> [TO DO]
Among the lines below, restate word for word only those from the line with "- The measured" through the line with "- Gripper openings", with both end lines kept.

──────── PROVIDED DATA ────────

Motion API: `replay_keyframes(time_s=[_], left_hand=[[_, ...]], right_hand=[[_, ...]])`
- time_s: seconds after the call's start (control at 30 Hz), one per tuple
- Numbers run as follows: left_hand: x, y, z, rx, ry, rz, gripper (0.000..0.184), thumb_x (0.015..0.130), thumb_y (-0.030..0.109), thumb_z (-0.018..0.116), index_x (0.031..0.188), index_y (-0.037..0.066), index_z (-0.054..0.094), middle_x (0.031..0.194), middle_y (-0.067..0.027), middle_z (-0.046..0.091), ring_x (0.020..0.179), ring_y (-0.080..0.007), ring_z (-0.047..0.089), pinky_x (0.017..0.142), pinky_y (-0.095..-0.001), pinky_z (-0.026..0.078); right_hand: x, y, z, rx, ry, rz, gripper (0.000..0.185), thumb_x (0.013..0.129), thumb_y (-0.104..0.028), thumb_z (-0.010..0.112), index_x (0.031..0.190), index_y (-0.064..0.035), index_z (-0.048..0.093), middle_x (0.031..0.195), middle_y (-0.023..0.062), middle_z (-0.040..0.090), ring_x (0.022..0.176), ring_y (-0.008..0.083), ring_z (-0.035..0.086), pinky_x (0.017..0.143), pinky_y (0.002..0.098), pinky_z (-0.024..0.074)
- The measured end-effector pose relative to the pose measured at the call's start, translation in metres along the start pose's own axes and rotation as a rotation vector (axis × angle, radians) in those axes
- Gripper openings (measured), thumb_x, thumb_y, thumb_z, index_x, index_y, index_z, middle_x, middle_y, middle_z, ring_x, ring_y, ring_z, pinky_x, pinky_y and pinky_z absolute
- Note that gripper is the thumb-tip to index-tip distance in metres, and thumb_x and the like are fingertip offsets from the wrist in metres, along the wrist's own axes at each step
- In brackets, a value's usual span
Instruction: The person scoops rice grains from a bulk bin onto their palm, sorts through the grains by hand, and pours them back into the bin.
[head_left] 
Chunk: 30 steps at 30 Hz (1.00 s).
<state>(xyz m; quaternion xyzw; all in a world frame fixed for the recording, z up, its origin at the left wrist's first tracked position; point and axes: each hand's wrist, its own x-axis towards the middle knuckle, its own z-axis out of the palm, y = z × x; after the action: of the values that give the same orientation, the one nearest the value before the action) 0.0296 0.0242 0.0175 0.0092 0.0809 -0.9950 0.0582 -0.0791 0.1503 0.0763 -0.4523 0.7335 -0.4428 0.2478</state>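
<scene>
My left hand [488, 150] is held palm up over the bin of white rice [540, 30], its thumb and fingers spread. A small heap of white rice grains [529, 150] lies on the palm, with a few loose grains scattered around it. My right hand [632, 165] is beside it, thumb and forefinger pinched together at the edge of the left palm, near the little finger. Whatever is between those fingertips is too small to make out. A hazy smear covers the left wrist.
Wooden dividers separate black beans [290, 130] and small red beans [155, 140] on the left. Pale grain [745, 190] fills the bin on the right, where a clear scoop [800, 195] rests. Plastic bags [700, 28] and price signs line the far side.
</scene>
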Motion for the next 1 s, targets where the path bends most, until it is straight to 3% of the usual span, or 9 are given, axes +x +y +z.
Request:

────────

> [SOLVED PROBLEM]
- The measured end-effector pose relative to the pose measured at the call's start, translation in metres along the start pose's own axes and rotation as a rotation vector (axis × angle, radians) in those axes
- Gripper openings (measured), thumb_x, thumb_y, thumb_z, index_x, index_y, index_z, middle_x, middle_y, middle_z, ring_x, ring_y, ring_z, pinky_x, pinky_y and pinky_z absolute

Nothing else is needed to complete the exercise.